Gengo Matsui was active both in academia and in practice through his research lab at Waseda University and through his structural design office O.R.S., namely. He is best known for the structural design of several iconic buildings of Japanese metabolism like the Nakagin Capsule Tower (1972), the Osaka Expo Tower (1970), and the Miyakonojo Civic Center (1966). The ability to work at different scales and using different materials allowed Matsui creating a dense network of interdisciplinary collaborations and a wide range of different projects. In the early 1960s, his experiments with reinforced concrete also in collaboration with the architect Kikutake led to the patenting of the void slab system in Japan, a novel cast-in-situ slab system still largely used today in Japan. Towards the end of his career, Matsui engaged with Shigeru Ban's paper architecture series, developing design solutions in such a way to activate cardboard elements as actual load-bearing elements. Matsui also engaged in research related to wood joinery and modular steel structures, such as Toyo Ito's Silver Hut or Kikutake's Osaka Expo Tower.

Among architects and collaborators, Matsui was known for consistently using photoelasticity to understand and explain the behavior of structures. He used photoelastic experiments both as a visual tool to investigate force flows within structural members as well as a tool to communicate structural design ideas to architects.

After Matsui retired from Waseda University, the Matsui Gengo Prize for structural design was established.
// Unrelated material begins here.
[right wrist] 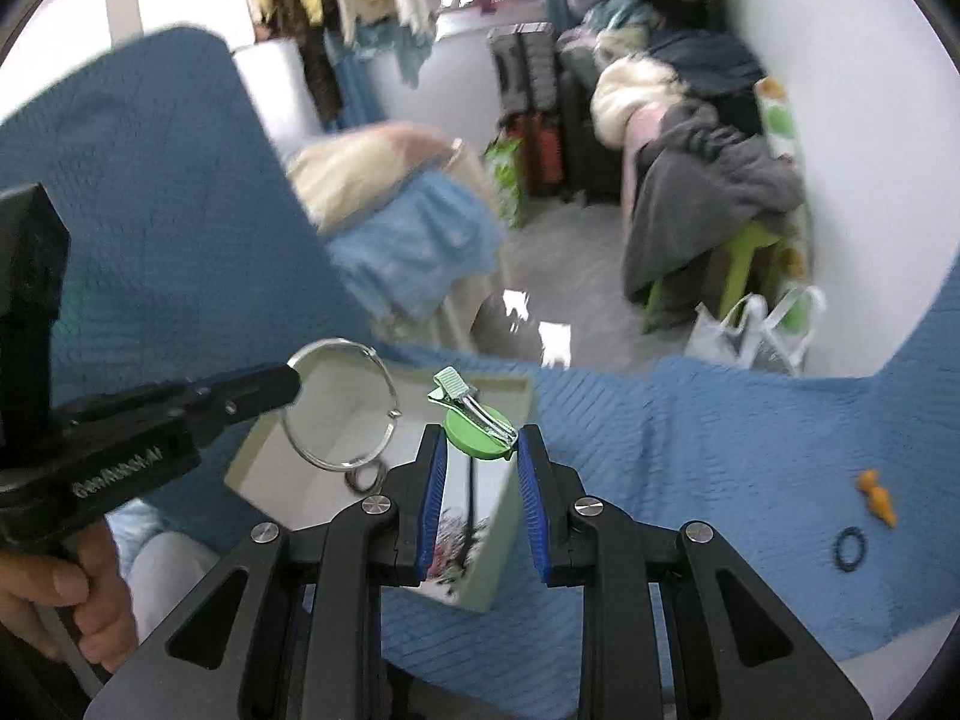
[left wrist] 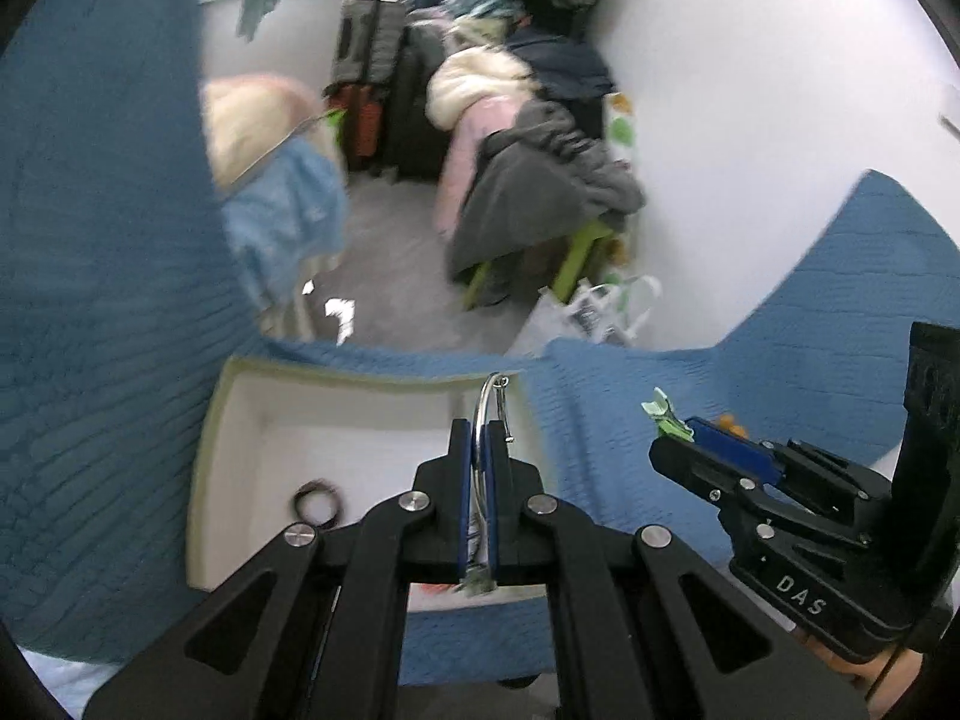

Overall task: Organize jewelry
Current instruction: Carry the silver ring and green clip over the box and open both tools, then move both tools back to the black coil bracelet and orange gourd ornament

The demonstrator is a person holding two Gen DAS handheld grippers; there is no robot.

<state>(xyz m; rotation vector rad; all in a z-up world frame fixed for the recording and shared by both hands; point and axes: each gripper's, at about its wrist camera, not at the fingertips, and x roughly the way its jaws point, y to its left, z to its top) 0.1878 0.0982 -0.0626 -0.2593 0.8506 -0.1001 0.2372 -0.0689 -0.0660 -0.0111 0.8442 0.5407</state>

A total of 15 honorable contributions to the field of structural design were awarded with the Matsui Gengo Prize between 1991 and 2005. Among the winners were the Irish structural engineer Peter Rice for his work on the Kansai International Airport (awarded in 1995) and the British Sri Lankan engineer Cecil Balmond for his work on the Ito-Balmond Serpentine Pavilion (awarded in 2003).

== List of works ==

- Administrative building of Izumo Shrine, Shimane, 1963
- Tatebayashi City Hall (1963)
- Hotel Tokoen (1964)
- Toku’un-ji Temple Ossuary (1965)
- Pacific Hotel Chigasaki, Kanagawa, 1966
- Miyakonojo Civic Hall, Miyazaki, 1966. Demolished.
- Waseda University Faculty of Science and Engineering Building No. 51 (1967)
- Expo Tower, Expo '70, Osaka, 1969
- Nakagin Capsule Tower (1972 - Demolished in 2022)
- BIGBOX Takadanobaba (1973)
- Setagaya Museum of Art (1985)
- Edo-Tokyo Museum, Tokyo, 1993

== Publications ==
In English:

- Matsui, G. (1977). Introduction to Structural Design in Architecture.
- Sumiyoshi, T., & Matsui, G. (1989). Wood joints in classical Japanese Architecture. Kajima Institute Publishing Co., Ltd.
- Matsui, G. (1990). Structural Design in Japanese Architecture. The Gengo Matsui's Works Editing Committee.
- Matsui, G. (1990). Fringes: A visual approach to the understanding of structures. Kajima Institute Publishing Co., Ltd.